Please return the whole listing exactly.

» GIVEN MATERIAL:
= Beginning of Section =
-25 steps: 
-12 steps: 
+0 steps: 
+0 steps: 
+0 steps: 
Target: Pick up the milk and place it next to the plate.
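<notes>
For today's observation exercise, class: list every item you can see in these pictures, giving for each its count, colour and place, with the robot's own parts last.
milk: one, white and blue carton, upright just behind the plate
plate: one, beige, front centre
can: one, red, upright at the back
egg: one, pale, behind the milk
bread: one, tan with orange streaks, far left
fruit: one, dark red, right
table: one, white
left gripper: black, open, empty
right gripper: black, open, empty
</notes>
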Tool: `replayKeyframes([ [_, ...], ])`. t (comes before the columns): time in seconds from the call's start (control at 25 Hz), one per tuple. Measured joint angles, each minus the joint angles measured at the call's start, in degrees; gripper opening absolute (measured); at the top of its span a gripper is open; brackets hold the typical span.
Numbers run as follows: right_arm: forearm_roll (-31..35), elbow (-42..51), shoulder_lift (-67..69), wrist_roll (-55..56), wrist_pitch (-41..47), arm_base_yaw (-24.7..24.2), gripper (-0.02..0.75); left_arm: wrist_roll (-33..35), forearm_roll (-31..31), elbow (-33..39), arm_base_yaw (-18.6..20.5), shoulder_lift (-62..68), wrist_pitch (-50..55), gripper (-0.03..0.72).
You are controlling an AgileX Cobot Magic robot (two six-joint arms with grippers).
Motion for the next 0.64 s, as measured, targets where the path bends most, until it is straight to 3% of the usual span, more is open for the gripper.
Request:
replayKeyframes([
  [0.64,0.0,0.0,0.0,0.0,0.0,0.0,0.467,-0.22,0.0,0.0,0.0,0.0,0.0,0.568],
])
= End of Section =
» TASK OUTPUT:
-25 steps: 
-12 steps: 
+0 steps: 
+0 steps: 
+0 steps: 
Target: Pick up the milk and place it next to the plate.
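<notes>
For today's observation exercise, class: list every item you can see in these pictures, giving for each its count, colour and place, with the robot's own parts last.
milk: one, white and blue carton, upright just behind the plate
plate: one, beige, front centre
can: one, red, upright at the back
egg: one, pale, behind the milk
bread: one, tan with orange streaks, far left
fruit: one, dark red, right
table: one, white
left gripper: black, open, empty
right gripper: black, open, empty
</notes>
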Tool: `replayKeyframes([ [_, ...], ])`. t (comes before the columns): time in seconds from the call's start (control at 25 Hz), one per tuple. Measured joint angles, each minus the joint angles measured at the call's start, in degrees; gripper opening absolute (measured); at the top of its span a gripper is open; brackets hold the typical span.
Numbers run as follows: right_arm: forearm_roll (-31..35), elbow (-42..51), shoulder_lift (-67..69), wrist_roll (-55..56), wrist_pitch (-41..47), arm_base_yaw (-24.7..24.2), gripper (-0.02..0.75); left_arm: wrist_roll (-33..35), forearm_roll (-31..31), elbow (-33..39), arm_base_yaw (-18.6..20.5), shoulder_lift (-62..68), wrist_pitch (-50..55), gripper (-0.03..0.72).
You are controlling an AgileX Cobot Magic robot (two six-joint arms with grippers).
Motion for the next 0.64 s, as measured, targets where the path bends most, until it is straight to 3% of the usual span, more is open for the gripper.
Request:
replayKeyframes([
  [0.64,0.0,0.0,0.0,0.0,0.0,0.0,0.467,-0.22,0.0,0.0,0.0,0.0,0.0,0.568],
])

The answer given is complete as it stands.